◆ Problem
In the data below, locate each line with the word "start" and list it.

◆ Source material

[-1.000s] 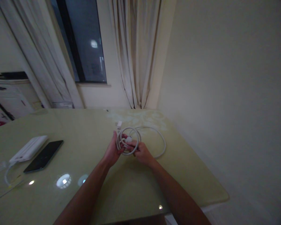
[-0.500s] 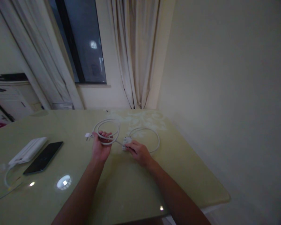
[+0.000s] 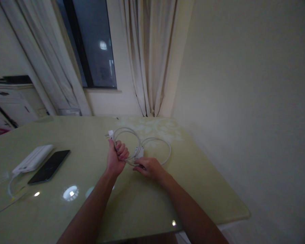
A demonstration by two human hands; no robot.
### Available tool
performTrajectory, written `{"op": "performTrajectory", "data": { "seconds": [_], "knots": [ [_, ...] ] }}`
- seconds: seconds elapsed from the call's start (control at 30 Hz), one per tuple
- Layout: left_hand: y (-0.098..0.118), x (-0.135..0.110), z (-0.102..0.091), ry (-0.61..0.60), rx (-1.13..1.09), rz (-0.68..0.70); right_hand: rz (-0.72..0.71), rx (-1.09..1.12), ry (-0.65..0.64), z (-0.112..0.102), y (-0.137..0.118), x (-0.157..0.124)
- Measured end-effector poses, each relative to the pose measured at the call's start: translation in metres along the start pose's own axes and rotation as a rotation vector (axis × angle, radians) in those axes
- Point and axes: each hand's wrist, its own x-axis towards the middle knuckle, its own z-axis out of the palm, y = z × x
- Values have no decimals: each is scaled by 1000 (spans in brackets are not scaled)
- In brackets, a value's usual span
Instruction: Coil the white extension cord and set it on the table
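A white cable [image 3: 156, 140] lies in loops on the pale green glass-topped table [image 3: 132, 200]. My left hand [image 3: 116, 157] is closed round a coil of it, and the cable's white plug end [image 3: 110, 134] sticks out just above my fist. My right hand [image 3: 147, 167] pinches the cable beside a small white block [image 3: 139, 151] on it, fingers pressed together. A second loop of the cable rests on the table to the right of both hands.
A black phone [image 3: 48, 166] and a white power bank [image 3: 32, 161] with a thin cable lie at the table's left. Curtains [image 3: 149, 57] and a dark window [image 3: 91, 44] stand behind the table. A wall runs along the right side.
My left hand swung the coil out to the left, then came back toward the right hand and closed into a fist round it. The plug end now points up behind the fist.
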Motion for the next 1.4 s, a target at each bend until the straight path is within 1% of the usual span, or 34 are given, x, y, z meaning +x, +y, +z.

◆ Your response
- seconds: seconds elapsed from the call's start (control at 30 Hz), one per tuple
- Measured end-effector poses, each relative to the pose measured at the call's start: translation in metres along the start pose's own axes and rotation as a rotation vector (axis × angle, radians) in those axes

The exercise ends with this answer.